Passenger traffic may fluctuate, but Jamaica’s international airports continue to deliver strong revenues to their foreign operators—regardless of the turbulence.
Grupo Aeroportuario del Pacífico (GAP), the Mexican concessionaire that oversees operations at both Montego Bay’s Sangster International Airport and Kingston’s Norman Manley International Airport, pocketed nearly US$61 million in Q3 alone from its Jamaican segment—driven by strong returns on passenger movement, service fees, and concessions.
The lion’s share—US$41.46 million—came from Sangster, where increased throughput translated into higher revenue from core aeronautical services. Passenger traffic at Sangster climbed to 1.24 million—a 7.7% uptick from last year’s hurricane-affected quarter, although still shy of pre-hurricane levels.
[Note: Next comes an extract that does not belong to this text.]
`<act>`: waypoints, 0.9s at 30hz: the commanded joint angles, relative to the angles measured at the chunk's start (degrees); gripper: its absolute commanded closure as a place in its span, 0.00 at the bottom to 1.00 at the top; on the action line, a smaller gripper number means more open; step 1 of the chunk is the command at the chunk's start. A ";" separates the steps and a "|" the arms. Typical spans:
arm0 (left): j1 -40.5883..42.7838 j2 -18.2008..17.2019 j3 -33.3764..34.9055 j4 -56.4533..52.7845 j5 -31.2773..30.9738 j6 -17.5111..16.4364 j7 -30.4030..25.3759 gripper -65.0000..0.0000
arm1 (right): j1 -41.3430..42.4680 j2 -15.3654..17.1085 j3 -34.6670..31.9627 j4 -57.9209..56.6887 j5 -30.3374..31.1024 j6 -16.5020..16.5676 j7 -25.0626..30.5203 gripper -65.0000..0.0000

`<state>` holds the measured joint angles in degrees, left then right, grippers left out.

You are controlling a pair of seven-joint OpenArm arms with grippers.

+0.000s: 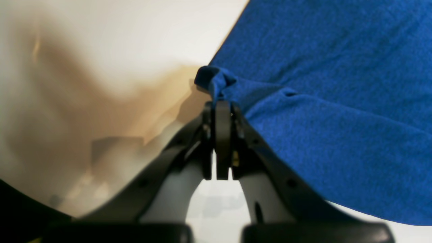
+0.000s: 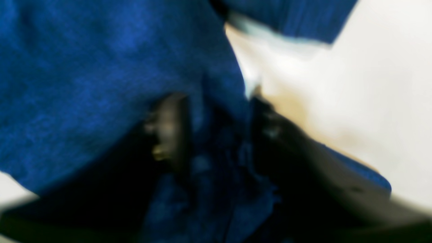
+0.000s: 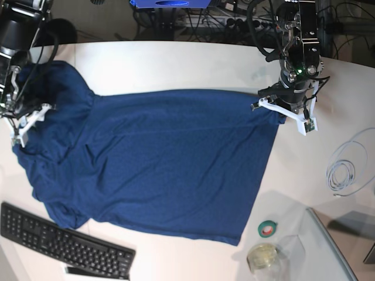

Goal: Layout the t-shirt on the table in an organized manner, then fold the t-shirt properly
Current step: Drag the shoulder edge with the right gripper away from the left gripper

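Right up against the wrist cams it's all blue fabric. Biggest first: white table [image 3: 176, 64], then the t-shirt [image 3: 158, 164] spread mostly flat, sleeve end bunched. Left gripper [image 1: 221, 101] is clamped tight on a hem corner. Right gripper [image 2: 216, 135] is buried in cloth; too blurry to call. Keyboard [image 3: 58, 240] sits by the lower edge.

From my station I count one t-shirt [image 3: 158, 158] on one worktop [image 3: 176, 64], and two end effectors: left [image 3: 280, 111] and right [image 3: 23, 120]. I also see one keyboard [image 3: 64, 240], one green tape roll [image 3: 268, 229], one coiled white cable [image 3: 345, 170] and one clear jar [image 3: 265, 257].
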<state>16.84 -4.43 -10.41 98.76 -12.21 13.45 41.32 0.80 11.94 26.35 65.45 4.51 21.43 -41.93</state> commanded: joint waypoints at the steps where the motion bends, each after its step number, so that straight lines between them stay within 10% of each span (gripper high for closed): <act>1: -0.27 -0.28 -0.09 1.15 0.21 -0.13 -1.19 1.00 | 0.04 0.85 0.33 0.18 -1.22 -0.02 -0.75 0.83; 3: -0.27 -0.28 -0.09 1.15 0.21 -0.13 -1.19 1.00 | -1.98 1.02 0.60 0.70 -1.22 -0.02 -0.92 1.00; 27: 2.63 -0.19 0.00 4.14 0.03 -0.13 -1.19 1.00 | -20.45 -4.52 4.73 26.46 -1.04 0.06 -10.42 1.00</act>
<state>19.55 -4.29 -10.41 102.00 -12.43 13.43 41.34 -19.22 6.68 30.74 90.78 3.95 21.63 -52.14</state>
The gains were sufficient to lift operating profit slightly, despite a 22% surge in expenses, driven by infrastructure upgrades and higher concession fees.
Meanwhile, Kingston’s Norman Manley International saw a 6.3% increase in footfall, breaching the 1 million passenger mark over the same period. The recovery and sustained momentum at both airports underpinned a 36% jump in net profit for GAP’s Jamaican operations—even as comprehensive income dipped, primarily due to foreign exchange translation losses, not local performance.
These strong quarterly figures align with GAP’s broader strategy to invest over US$200 million between 2026 and 2030 into both Jamaican airports, an investment matched by the approved increase in aeronautical rates. Montego Bay’s passenger fee will climb to US$19.07 by 2030, while Kingston’s will skyrocket to US$60.10—a move expected to significantly alter the pricing structure for airlines and travelers alike.
Sangster remains the jewel in the crown. Beyond handling over 70% of the island’s tourist arrivals, it also sits at the heart of the island’s hospitality belt, anchoring over 88% of Jamaica’s hotel capacity. GAP’s own data confirms Sangster alone accounted for over 11% of its entire global revenue last year, a staggering stat considering the company operates over a dozen airports across Latin America.
Strategically, GAP has already secured an additional year on its Sangster concession, now extended to 2034, even as its profit-share from Kingston operations was revised downward. Still, the growth trajectory remains intact. With more hotel rooms under construction and tourism showing resilience, GAP’s bet on Jamaica is looking increasingly prescient.
“Long-term, we remain highly optimistic about Jamaica,” said GAP CEO Raul Revuelta on a recent earnings call. And judging by the numbers, the optimism is mutual.